- Work instructions
From the listing below, reproduce word for word the part that opens with the line containing "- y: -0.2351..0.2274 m" and closes with the line containing "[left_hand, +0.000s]"; reproduce nothing else.

[[ Task material, beginning ]]

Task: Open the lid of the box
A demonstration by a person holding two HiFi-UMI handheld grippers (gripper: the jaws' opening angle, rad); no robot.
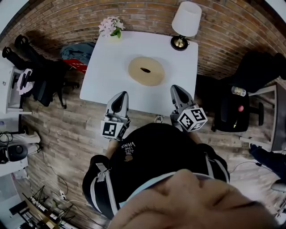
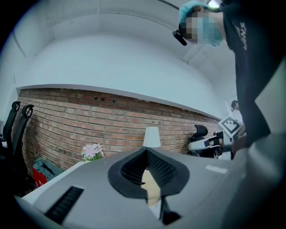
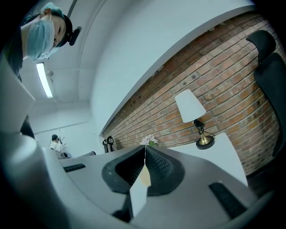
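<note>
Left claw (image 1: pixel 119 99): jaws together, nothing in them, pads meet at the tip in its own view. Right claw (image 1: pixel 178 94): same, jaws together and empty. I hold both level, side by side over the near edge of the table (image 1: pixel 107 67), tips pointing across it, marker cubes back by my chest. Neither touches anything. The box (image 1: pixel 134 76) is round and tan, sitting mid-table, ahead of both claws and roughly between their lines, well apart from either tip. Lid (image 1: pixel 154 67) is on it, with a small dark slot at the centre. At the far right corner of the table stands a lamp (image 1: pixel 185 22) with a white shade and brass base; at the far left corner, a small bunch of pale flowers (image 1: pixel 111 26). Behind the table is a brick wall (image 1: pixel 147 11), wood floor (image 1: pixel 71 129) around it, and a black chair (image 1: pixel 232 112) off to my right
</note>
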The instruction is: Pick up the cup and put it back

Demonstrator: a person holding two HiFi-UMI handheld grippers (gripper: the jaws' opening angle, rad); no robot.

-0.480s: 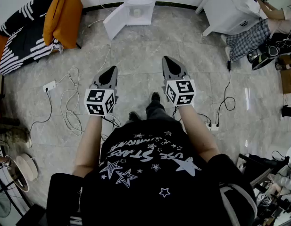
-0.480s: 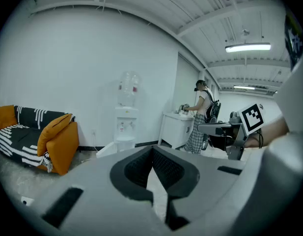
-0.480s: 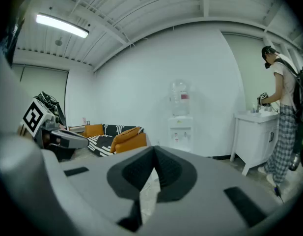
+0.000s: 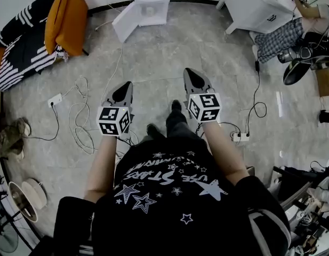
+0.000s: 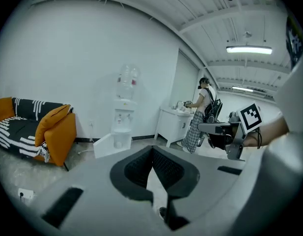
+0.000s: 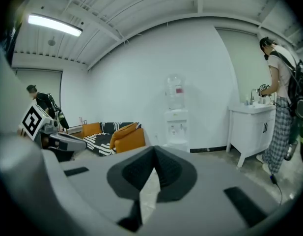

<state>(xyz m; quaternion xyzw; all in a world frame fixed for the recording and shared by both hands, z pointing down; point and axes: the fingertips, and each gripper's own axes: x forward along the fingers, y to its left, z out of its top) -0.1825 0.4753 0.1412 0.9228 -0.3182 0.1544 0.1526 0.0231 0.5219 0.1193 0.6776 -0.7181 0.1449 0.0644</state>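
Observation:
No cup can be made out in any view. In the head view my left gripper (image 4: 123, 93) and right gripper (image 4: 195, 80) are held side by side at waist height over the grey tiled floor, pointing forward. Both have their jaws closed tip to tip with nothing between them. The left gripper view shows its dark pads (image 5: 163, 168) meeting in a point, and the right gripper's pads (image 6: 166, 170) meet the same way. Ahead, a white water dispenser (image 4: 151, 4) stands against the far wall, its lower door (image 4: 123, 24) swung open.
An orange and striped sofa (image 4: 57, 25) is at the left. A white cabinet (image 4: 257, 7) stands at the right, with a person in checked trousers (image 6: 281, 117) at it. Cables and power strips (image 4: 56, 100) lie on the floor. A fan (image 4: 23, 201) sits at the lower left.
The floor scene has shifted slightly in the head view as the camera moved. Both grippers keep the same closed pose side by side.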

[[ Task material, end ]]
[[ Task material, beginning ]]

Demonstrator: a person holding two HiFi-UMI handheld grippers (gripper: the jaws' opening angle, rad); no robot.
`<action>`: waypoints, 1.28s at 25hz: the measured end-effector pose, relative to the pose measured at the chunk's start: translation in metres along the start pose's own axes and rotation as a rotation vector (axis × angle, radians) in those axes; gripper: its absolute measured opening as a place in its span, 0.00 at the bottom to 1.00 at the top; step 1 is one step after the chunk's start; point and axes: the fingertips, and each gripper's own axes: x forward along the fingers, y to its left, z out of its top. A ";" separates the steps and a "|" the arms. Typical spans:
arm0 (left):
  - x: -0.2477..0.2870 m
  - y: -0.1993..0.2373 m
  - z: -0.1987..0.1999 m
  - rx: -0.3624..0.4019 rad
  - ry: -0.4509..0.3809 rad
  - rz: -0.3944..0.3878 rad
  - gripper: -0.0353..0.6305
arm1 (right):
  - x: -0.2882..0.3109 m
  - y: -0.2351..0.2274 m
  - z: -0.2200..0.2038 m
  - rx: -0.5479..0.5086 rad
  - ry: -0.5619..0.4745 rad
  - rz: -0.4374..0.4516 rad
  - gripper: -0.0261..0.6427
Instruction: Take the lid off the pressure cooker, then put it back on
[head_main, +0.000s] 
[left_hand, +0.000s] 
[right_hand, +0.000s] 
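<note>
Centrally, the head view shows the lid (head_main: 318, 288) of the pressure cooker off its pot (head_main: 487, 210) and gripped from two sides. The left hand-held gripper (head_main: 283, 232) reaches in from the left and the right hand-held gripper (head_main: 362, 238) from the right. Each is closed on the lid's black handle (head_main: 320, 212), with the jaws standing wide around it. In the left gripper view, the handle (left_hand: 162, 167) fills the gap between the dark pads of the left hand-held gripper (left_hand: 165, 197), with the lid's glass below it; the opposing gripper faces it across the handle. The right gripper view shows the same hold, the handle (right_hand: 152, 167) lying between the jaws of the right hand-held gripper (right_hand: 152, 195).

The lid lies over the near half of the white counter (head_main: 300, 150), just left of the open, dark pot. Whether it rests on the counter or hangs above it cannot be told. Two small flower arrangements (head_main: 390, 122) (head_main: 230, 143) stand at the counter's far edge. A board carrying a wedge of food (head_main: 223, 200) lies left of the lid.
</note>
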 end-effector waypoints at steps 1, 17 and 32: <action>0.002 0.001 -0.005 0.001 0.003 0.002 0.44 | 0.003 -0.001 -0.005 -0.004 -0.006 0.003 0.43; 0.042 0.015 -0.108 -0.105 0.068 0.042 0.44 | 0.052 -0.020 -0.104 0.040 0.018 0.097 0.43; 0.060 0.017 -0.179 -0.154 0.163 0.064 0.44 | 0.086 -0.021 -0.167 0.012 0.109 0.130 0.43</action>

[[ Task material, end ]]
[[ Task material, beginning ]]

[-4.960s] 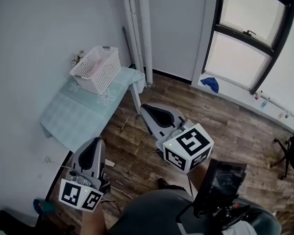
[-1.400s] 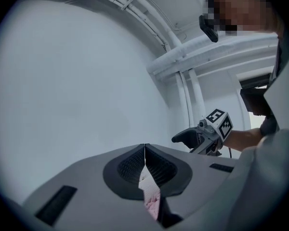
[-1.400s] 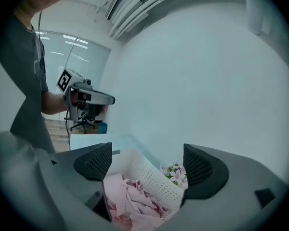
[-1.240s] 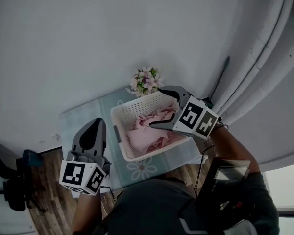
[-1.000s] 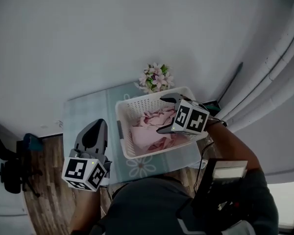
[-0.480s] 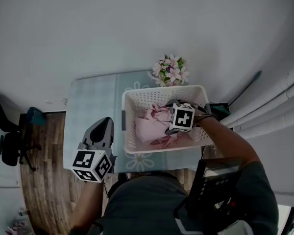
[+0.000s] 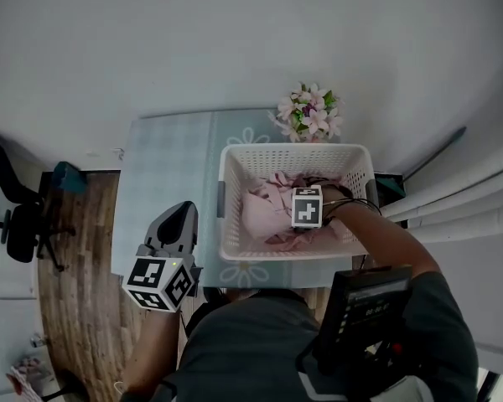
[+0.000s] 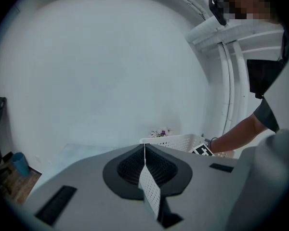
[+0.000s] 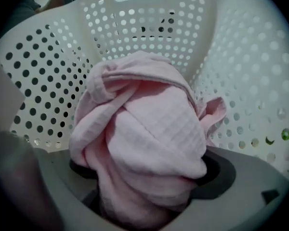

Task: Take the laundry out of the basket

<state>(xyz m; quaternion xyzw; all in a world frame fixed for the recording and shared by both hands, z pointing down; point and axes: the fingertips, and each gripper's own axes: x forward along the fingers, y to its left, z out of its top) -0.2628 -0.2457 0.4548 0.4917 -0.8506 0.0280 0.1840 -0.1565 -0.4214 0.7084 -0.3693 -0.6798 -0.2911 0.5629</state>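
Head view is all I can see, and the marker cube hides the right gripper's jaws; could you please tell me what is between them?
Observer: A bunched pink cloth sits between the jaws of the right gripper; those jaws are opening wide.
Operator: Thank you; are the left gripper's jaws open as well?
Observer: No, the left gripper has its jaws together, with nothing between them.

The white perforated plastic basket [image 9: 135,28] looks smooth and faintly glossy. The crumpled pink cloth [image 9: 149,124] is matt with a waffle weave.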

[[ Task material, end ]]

- Output for this task
  - y: -0.2351..0.2274 m
  - z: -0.2200..0.2038 m
  - rx: -0.5479..0.5086 rad
  - ry: -0.5619..0.4745 rad
  - rz: -0.4374..0.4516 rad
  - gripper: -0.0261..0.6427
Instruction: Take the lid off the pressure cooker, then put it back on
[head_main, +0.000s] 
[left_hand, +0.000s] 

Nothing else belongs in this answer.